Notice: On April 23, 2014, Statalist moved from an email list to a forum, based at statalist.org.
[Date Prev][Date Next][Thread Prev][Thread Next][Date Index][Thread Index]
RE: st: RE: Calculate variances of subsamples
From
"Martin Weiss" <[email protected]>
To
<[email protected]>
Subject
RE: st: RE: Calculate variances of subsamples
Date
Sat, 5 Jun 2010 22:50:57 +0200
<>
So, Lars, this is getting quite challenging, not least because we do not
have your data. The code you posted seems to assume the presence of your
data (what is "pricemsci", for instance?) The -reshape-ing we did a couple
of hours ago now increasingly is looking like a bit of a red herring, and it
certainly does not help on your way to a solution for your problem.

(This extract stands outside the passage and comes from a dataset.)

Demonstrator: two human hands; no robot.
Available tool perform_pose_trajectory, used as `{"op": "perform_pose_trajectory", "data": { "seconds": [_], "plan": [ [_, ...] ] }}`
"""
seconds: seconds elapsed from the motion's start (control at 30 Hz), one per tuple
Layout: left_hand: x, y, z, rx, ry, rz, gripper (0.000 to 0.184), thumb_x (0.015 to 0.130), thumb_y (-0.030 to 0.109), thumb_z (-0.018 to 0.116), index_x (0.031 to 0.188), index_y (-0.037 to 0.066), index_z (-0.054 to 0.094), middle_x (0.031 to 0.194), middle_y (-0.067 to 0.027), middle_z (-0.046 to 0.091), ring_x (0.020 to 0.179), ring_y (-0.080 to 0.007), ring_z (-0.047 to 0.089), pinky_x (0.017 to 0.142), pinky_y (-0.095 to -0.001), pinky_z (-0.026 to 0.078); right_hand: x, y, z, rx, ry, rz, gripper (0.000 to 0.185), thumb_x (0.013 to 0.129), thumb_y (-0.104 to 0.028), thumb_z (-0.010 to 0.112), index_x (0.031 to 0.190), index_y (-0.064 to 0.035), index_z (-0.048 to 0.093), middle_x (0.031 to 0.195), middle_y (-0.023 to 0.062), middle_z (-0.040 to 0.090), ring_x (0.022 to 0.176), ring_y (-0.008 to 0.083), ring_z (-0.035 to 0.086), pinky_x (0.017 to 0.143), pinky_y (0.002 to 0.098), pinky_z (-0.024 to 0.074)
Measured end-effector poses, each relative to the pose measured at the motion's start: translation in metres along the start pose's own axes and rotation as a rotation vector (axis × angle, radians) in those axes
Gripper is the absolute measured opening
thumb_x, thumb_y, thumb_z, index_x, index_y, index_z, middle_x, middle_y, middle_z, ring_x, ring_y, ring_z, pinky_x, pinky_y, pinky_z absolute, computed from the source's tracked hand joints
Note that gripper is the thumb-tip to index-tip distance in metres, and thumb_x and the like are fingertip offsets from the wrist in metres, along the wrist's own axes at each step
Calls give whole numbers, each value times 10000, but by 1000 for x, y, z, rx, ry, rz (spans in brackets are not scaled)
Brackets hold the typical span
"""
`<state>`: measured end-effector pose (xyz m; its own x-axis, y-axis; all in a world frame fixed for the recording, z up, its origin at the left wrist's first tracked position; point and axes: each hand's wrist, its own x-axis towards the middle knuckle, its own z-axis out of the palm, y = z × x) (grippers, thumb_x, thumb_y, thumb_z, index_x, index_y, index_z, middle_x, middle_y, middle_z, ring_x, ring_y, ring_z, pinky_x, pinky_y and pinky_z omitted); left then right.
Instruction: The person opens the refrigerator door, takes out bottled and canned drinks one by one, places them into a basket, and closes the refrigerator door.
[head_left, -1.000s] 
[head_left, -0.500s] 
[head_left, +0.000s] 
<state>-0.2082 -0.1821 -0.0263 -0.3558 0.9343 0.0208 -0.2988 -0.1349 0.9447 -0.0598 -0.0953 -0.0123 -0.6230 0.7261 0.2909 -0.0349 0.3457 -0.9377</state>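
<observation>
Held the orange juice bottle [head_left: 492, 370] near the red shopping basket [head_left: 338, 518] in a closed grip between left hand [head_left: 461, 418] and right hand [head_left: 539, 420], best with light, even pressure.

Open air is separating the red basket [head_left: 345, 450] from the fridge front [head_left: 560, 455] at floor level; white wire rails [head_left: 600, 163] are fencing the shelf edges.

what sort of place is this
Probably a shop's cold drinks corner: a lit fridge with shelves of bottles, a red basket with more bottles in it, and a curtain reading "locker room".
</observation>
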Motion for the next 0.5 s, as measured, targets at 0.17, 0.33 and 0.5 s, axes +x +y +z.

Here is code that builds on our state of affairs before we -reshape-d. Note
I am creating a fake return in there, so the variances calculated earlier
have no connection to it. Everything else would require substantial
restructuring of the solution. The code generates three portfolios that
contain "low", "middle" and "high" variance stocks:
***********
//create resultsfile
cap erase myfile.dta
di in red _rc
clear*
gen start=.
gen end=.
gen _stat_1=.
gen stock=.
gen str15 kindofreturn=""
save myfile, replace
//get "3105.dta"
clear*
//8 stocks
set obs 8
gen byte stock=_n
//5 time periods
expand 5
bys stock: gen byte time=_n
gen double exret=rnormal()
gen double msciret=rnormal()
gen double msftret=rnormal()
gen double appret=rnormal()
gen double geret=rnormal()
gen double pgret=rnormal()
gen double jnjret=rnormal()
gen double bpret=rnormal()
save 3105, replace
//-use- "3105"
u 3105, clear
//Return calculation
gen double grexret=ex[_n]/ex[_n-1]-1 if _n>1
gen double grmsciret=msci[_n]/msci[_n-1]-1 if _n>1
gen double grmsftret=msft[_n]/msft[_n-1]-1 if _n>1
gen double grappret=app[_n]/app[_n-1]-1 if _n>1
gen double grgeret=ge[_n]/ge[_n-1]-1 if _n>1
gen double grpgret=pg[_n]/pg[_n-1]-1 if _n>1
gen double grjnjret=jnj[_n]/jnj[_n-1]-1 if _n>1
gen double grbpret=bp[_n]/bp[_n-1]-1 if _n>1
//loop to get -rolling- results for each stock
//and each return
foreach ret in exret msciret msftret{
//start inner loop
su stock, mean
qui forv i=1/`r(max)'{
preserve
keep if stock==`i'
tsset time
rolling r(Var), window(2) clear: su `ret'
gen stock=`i'
gen kindofreturn="`ret'"
append using myfile
save myfile, replace
restore
}
//end inner loop
}
u myfile, clear
ren _stat_1 Variance
sort stock kindofreturn start
la def sto 1 "Firm 1" 2 "Firm 2" 3 "Firm 3" ///
4 "Firm 4" 5 "Firm 5" 6 "Firm 6" 7 "Firm 7" ///
8 "Firm 8"
la val stock sto
//get "low"/"middle"/"high" volatility portfolios
bys start kindofreturn (Variance): gen byte lowvar=_n<=3
bys start kindofreturn (Variance): gen byte middlevar=inlist(_n,4,5)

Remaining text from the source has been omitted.